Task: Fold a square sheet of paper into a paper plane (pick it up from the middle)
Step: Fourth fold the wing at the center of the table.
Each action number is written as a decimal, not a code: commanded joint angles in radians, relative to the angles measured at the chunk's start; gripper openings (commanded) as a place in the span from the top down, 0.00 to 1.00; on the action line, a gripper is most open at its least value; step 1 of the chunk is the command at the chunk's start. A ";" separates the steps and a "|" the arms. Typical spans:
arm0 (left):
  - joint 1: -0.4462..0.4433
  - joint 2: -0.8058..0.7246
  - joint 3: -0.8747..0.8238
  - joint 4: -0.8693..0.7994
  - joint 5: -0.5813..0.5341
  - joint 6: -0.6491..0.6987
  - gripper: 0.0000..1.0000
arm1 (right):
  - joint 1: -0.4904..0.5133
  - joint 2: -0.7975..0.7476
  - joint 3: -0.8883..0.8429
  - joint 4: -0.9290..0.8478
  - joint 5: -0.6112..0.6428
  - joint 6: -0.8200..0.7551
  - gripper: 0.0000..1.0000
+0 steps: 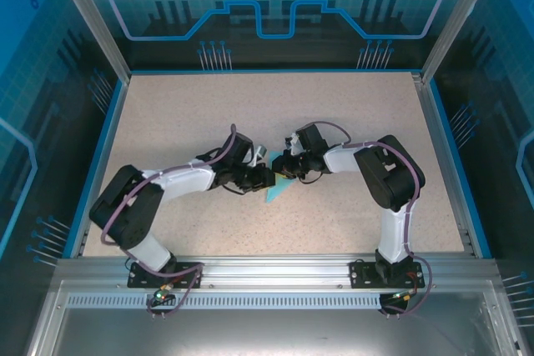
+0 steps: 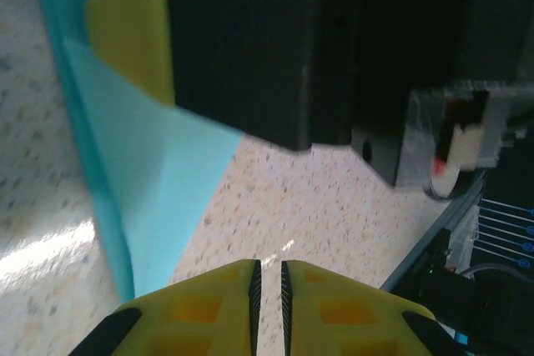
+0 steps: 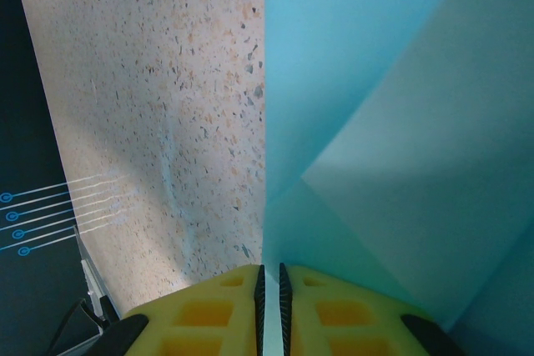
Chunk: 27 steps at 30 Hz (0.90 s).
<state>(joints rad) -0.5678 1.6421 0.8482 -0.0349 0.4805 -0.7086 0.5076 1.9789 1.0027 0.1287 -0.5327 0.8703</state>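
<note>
The right gripper (image 3: pixel 270 273) has its yellow fingers pressed together on the left edge of the sheet of paper (image 3: pixel 375 122), which runs straight down into the slit between them; the light-cyan sheet is folded, with slanting creases, and spreads away to one side of the fingers above the speckled table (image 3: pixel 167 81). The left gripper (image 2: pixel 269 271) has its fingers drawn almost together, a thin slit between them with nothing in it; the paper lies just beside it, under the black body of the right gripper. Seen from above, both arms bend inward at the elbows and reach low, their wrists meeting nose to nose over the middle of the table.
</note>
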 commanded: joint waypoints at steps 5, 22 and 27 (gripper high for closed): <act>0.002 0.099 -0.001 0.079 0.056 -0.043 0.83 | 0.006 0.070 -0.026 -0.081 0.046 -0.023 0.84; 0.002 0.169 -0.100 0.169 0.093 -0.063 0.83 | 0.006 0.071 -0.031 -0.083 0.049 -0.025 0.84; 0.002 0.166 -0.130 0.169 0.099 -0.065 0.83 | 0.006 0.071 -0.031 -0.085 0.051 -0.026 0.84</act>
<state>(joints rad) -0.5640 1.7878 0.7540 0.1596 0.5404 -0.7612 0.5076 1.9797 1.0027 0.1287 -0.5331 0.8700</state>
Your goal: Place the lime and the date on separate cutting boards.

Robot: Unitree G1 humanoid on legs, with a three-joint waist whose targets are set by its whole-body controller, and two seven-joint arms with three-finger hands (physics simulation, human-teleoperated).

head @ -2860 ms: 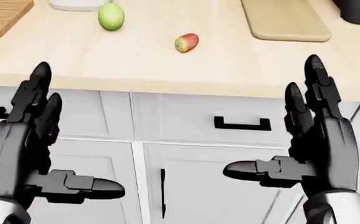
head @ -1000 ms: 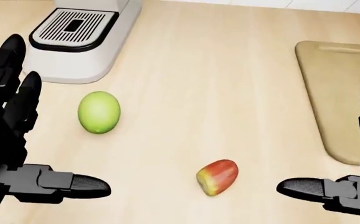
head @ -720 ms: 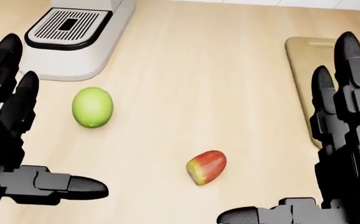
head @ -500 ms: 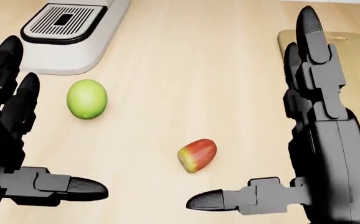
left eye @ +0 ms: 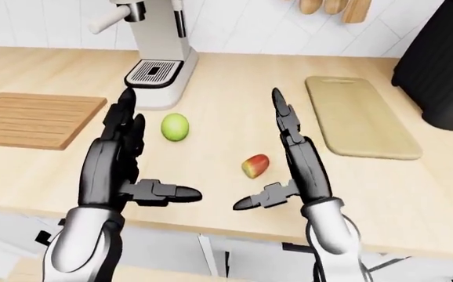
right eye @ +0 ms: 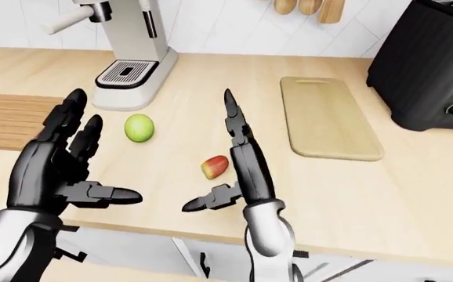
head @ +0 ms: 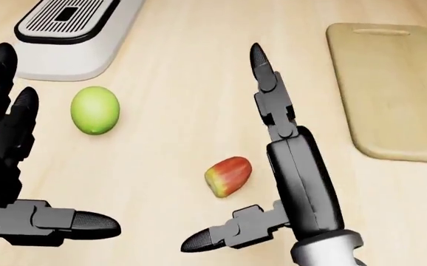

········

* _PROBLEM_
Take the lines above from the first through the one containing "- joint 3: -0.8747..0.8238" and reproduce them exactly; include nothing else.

* _RESULT_
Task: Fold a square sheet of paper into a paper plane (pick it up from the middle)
Step: Fourth fold the wing at the center of the table.
Each action number is written as a decimal, not a code: commanded joint angles in radians, relative to the angles measured at the chunk's start; gripper openings (commanded) as a place in the span from the top down, 0.00 to 1.00; on the action line, a gripper is most open at its least value; step 1 of the chunk is the command at the chunk's start. A ";" separates the steps and a "|" the arms. Typical spans:
arm0 (left):
  - joint 1: -0.4462..0.4433
  - joint 2: -0.8058..0.7246
  - joint 3: -0.8747..0.8238

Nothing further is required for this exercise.